Conclusion and recommendations
From the research, it is evident that mine closures have a devastating effect on the surrounding mining communities as well as on the employees. It affects their livelihood assets, livelihood strategies and livelihood outcomes. Therefore, it is of utmost importance that mining companies and the relevant stakeholders participate in careful and thorough planning for mine closures. In light of the findings of the research, the following recommendations are made to mitigate the socio-economic consequences following an unexpected mine closure:
- Mining companies should develop a contingency plan to mitigate the potential socio-economic consequences of an unexpected mine closure. A contingency plan will assist in building resilience into the livelihood strategies of mineworkers and their dependents and it will create the ability for an organisation to respond and meet immediate needs for sustenance in a mining community after a mine closure.
- Mineworkers must be involved in planning for closures and in all other matters that involve them and the sustainability of their employment.
- Community participation should be promoted. Community members should be involved in all activities and planning to deal with an expected emergency. Community members must be able to voice their concerns and represent themselves and their marginalised groups on equal grounds with the local stakeholders (Twigg & Bottomley 2011).
- Mine closure insurance, made available in monthly payments for a fixed period or as a lump-sum payment, would provide protection during the months when the workers are not remunerated. This measure could assist workers in the period of temporary closure of a mine or during the period of transition from one employer to another.
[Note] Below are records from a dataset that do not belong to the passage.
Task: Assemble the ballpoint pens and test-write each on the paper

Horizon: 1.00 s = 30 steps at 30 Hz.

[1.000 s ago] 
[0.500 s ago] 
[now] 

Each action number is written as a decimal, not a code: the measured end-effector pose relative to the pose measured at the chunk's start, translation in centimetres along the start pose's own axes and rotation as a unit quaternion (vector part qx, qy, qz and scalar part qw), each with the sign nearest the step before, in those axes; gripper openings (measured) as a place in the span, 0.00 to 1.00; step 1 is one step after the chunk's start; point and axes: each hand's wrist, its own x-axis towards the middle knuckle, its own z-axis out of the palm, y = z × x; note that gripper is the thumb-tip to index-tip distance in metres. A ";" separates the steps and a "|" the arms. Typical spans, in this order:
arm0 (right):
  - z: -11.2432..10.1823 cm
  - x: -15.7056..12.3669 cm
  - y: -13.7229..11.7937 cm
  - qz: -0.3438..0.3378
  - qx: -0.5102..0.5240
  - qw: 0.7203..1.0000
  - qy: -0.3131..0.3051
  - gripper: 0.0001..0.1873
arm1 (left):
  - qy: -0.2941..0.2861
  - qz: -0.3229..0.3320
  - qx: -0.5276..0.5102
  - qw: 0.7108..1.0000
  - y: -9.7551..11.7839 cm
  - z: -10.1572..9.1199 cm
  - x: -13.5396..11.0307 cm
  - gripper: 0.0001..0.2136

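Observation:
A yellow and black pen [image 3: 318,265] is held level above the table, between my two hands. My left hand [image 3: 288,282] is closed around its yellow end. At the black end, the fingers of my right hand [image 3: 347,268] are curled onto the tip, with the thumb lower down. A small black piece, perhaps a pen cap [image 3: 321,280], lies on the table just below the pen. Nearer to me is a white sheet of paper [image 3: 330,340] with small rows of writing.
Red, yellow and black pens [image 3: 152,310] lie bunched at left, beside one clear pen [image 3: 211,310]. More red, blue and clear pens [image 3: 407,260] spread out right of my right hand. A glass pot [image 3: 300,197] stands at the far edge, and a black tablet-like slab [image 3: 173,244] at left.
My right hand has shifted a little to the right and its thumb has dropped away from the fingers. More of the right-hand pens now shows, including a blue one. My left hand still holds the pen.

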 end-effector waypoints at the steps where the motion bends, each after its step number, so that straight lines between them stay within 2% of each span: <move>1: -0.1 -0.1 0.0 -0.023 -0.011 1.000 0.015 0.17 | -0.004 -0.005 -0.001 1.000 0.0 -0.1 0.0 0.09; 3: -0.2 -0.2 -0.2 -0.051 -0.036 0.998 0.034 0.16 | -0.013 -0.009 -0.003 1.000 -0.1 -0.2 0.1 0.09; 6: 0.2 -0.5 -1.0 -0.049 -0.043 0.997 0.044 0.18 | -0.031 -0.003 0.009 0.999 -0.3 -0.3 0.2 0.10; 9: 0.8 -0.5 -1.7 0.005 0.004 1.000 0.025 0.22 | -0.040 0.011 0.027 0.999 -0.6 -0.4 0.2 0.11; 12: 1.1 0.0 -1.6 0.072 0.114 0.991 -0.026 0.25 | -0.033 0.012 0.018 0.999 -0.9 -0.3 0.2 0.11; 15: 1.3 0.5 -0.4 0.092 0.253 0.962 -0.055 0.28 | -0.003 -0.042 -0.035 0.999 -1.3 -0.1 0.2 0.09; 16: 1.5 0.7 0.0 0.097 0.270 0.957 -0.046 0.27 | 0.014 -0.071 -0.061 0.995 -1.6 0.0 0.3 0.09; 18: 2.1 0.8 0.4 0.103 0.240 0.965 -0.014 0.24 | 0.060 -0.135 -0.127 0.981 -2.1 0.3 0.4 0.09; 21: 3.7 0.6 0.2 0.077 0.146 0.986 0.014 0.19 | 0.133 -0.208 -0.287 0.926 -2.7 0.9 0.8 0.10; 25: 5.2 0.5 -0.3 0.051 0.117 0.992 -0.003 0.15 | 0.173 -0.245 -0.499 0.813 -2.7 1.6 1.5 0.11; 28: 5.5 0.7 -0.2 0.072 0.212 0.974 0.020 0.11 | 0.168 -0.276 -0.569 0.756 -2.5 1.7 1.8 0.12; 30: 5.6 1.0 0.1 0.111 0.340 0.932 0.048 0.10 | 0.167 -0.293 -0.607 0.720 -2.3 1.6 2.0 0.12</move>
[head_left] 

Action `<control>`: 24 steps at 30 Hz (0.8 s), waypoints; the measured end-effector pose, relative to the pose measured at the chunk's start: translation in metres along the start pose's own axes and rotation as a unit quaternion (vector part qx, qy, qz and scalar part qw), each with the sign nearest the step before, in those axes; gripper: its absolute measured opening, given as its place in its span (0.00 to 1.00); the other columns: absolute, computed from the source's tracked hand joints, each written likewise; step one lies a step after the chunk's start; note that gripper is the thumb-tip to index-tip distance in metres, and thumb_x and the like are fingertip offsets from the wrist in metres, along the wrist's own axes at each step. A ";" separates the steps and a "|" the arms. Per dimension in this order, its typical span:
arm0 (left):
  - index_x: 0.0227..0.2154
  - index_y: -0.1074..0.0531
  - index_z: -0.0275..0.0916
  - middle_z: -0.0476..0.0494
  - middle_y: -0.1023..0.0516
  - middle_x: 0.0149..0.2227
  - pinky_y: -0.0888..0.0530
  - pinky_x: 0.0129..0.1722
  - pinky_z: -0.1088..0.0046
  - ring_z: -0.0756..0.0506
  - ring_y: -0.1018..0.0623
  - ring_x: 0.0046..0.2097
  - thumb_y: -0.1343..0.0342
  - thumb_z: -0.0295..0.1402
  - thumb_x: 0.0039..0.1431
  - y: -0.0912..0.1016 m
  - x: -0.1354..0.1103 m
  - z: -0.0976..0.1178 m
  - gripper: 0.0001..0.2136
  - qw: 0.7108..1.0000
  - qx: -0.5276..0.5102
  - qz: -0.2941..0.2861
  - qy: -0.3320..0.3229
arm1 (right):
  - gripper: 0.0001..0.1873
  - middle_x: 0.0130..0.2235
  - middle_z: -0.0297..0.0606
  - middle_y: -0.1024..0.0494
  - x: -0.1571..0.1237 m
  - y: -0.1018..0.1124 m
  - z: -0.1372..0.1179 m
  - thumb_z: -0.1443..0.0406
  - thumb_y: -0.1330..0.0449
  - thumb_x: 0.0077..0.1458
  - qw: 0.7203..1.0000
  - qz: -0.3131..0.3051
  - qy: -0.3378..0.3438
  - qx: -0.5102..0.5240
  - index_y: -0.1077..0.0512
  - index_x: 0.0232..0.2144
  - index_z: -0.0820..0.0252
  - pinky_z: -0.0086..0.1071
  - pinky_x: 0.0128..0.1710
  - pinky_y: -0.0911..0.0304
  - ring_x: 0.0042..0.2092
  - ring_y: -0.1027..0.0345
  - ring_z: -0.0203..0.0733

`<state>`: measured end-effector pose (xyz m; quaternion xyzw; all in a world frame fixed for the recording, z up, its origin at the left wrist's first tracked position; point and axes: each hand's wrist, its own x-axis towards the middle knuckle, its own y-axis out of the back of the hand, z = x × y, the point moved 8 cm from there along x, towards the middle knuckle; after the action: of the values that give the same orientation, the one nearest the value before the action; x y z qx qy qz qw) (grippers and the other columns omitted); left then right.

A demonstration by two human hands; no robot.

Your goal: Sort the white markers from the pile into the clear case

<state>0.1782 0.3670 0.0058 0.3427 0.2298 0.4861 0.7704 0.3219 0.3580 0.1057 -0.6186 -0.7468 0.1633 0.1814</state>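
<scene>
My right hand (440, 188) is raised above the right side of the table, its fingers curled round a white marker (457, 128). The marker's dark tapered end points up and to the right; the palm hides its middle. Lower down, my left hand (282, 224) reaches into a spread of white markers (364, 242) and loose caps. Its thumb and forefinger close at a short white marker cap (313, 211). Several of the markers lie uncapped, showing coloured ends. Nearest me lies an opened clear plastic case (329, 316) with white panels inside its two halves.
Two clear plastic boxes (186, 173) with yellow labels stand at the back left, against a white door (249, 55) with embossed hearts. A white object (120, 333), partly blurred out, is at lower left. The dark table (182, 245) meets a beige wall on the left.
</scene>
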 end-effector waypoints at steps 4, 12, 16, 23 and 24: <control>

- Labour unions dealing with mineworkers should take the leading role to act as watchdogs on behalf of the mining industry. They must ensure that mine owners who employ their members uphold the principles of the social and labour plans proposed by the Mining Charter and the MPRDA. Mine owners are obliged to follow up on their commitment to develop the skills of mineworkers. Learning new skills would help mitigate the devastating effects a mine closure has on the mineworkers and their livelihood assets, strategies and outcomes.
- It is also recommended that the state prosecutes directors of mining companies who fail in their duty of care (the specific requirements for the duty of care are stipulated in Section 28 of the National Environmental Management Act (107 of 1998). The systemic non-enforcement by organs of state for non-compliance with the relevant laws and regulations, in particular mine closure, encourages delinquent behaviour with impunity.